Immobilized cDNA was synthesized on Dynabeads Oligo (dT)25 (Invitrogen catalog no. 61002) according to the manual. Briefly, polyA+ mRNA was purified from 1 μg of total RNA (Clontech) that was mixed with 5 μl of Dynabeads in 20 μl binding buffer (20 mM Tris-HCl pH 8.0, 2 mM EDTA, 1 M LiCl). The beads were washed three times at room temperature in 50 μl of wash buffer (1 mM Tris-HCl pH8.0, 1 mM EDTA, 0.15 M LiCl). Reverse transcription (RT) was carried out in 20 μl of RT mix (4 μl 5× RT buffer (Invitrogen, catalog no. 18080-044), 1 μl 0.1 M DTT, 1 μl SuperScript III (Invitrogen, catalog no. 18080-044), 1 μl 10 mM dNTPs, 13 ul water); RT reactions were incubated and rotated in UVP-HB-500 Mini Hybridization Oven (UVP, Upland, CA, USA) at 50°C for 30 minutes and then at 55°C for an additional 30 minutes. RNA was removed by incubating the completed cDNA synthesis reaction with 5U RNase H. Immobilized cDNA was washed and resuspended in 10 μl washing buffer.
The asMIP reaction is carried out in three parts: probe hybridization, circularization, and signal amplification/quantitation. A multiplexed pool of 208 asMIP oligos, each at a concentration of 0.5 nM, was used for the assay.
Each asMIP reaction required 20 μl of the asMIP pool; the pool was denatured in 1× Ampligase buffer (Epicenter, catalog no. A3202k) at 95°C for 5 minutes, then chilled on ice before being added to the prepared immobilized cDNA (10 μl).
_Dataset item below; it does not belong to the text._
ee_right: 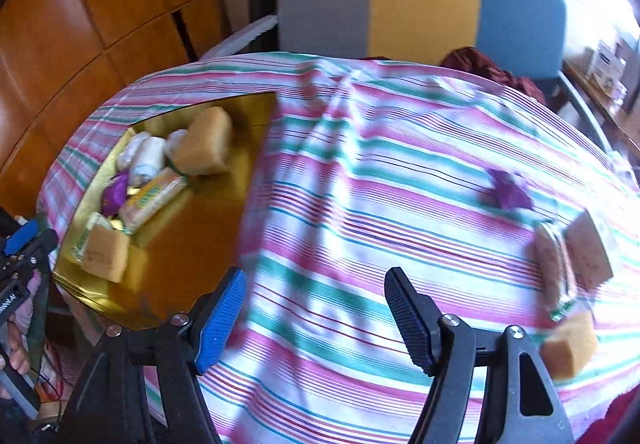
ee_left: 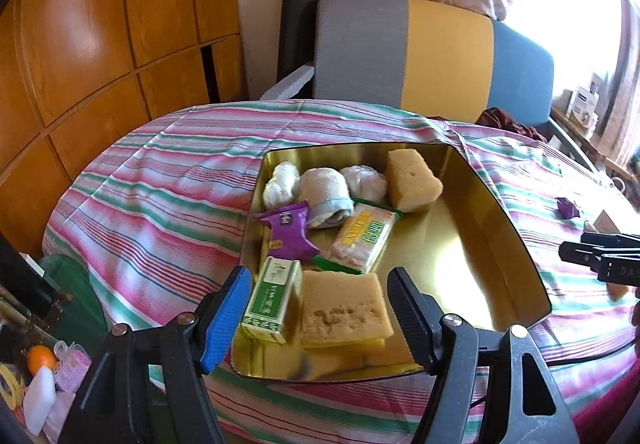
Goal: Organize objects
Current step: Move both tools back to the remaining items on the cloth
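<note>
A gold tray (ee_left: 472, 228) lies on the striped cloth and holds a green box (ee_left: 274, 300), two yellow sponges (ee_left: 344, 308), a purple packet (ee_left: 288, 232), a yellow-green packet (ee_left: 364, 240) and white rolled cloths (ee_left: 324, 191). My left gripper (ee_left: 320, 316) is open, its jaws standing either side of the green box and near sponge. My right gripper (ee_right: 316, 316) is open and empty above the bare cloth. In the right wrist view, a purple wrapper (ee_right: 510, 191), a clear packet (ee_right: 554, 268), a tan block (ee_right: 590, 252) and a sponge (ee_right: 570, 350) lie at the right.
The tray also shows in the right wrist view (ee_right: 192, 244) at the left. A grey, yellow and blue chair (ee_left: 432, 55) stands behind the table. Wooden cabinets (ee_left: 100, 43) are at the left. Small items (ee_left: 44, 372) sit low beside the table.
</note>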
Hybridization of the MIPs to the cDNA took place in three steps: the mixture was incubated at 70°C for 10 minutes, slowly cooled at ~1 degree per minute to a final temperature of 58°C, then held at 58°C for another two hours. After incubation, the annealing reaction was washed three times with Dynabead wash buffer, twice at 58°C and once at room temperature.
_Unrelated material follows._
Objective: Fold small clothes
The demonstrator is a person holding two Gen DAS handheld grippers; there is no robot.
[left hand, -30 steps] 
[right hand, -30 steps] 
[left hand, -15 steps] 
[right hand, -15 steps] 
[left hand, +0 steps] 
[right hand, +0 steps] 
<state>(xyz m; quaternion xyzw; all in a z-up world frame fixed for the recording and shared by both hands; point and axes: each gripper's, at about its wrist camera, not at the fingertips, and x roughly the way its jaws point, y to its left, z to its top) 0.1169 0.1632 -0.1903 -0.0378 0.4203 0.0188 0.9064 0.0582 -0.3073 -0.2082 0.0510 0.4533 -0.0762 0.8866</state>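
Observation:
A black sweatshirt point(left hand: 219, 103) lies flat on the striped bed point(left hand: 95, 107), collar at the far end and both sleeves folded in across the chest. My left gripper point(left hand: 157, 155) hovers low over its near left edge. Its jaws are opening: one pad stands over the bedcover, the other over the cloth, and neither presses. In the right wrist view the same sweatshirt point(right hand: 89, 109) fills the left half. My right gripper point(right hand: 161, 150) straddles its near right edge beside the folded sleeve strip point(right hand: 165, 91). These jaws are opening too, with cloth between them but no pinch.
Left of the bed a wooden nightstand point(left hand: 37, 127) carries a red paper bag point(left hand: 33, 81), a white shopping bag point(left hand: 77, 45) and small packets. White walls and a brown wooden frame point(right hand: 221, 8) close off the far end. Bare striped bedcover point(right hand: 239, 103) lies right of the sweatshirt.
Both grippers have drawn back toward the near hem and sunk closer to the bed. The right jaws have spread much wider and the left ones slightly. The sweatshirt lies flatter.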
The wash buffer was removed from the beads and 10 μl of ligation mix (1 μl Ampligase, 1 μl 10× ligation buffer and 8 μl water) was added; the ligation reaction was incubated at 58°C for 30 minutes. Following ligation, the beads were washed three times with Dynabead wash buffer: twice at 58°C and once at room temperature. The wash buffer was removed and beads were resuspended in 40 μl of TE (10 mM Tris, 1 mM EDTA, pH 8.0). Circularized MIPs were dissociated from the cDNA by holding the sample at 95°C for 5 minutes and chilled on ice. The ligated MIPs were further purified and fully eluted from the immobilized cDNA by digesting all linear DNA with exonucleases; 4 μl of exonuclease mix (3.5 μl 10× Exonuclease Buffer, 0.5 μl Exo I (NEB catalog no. M0293S. 1 μl Exo III (NEB catalog no. M0206S)) was added to the MIP reaction and samples were incubated at 37°C for 45 minutes. The exonucleases were inactivated by heating samples to 94°C for 20 minutes.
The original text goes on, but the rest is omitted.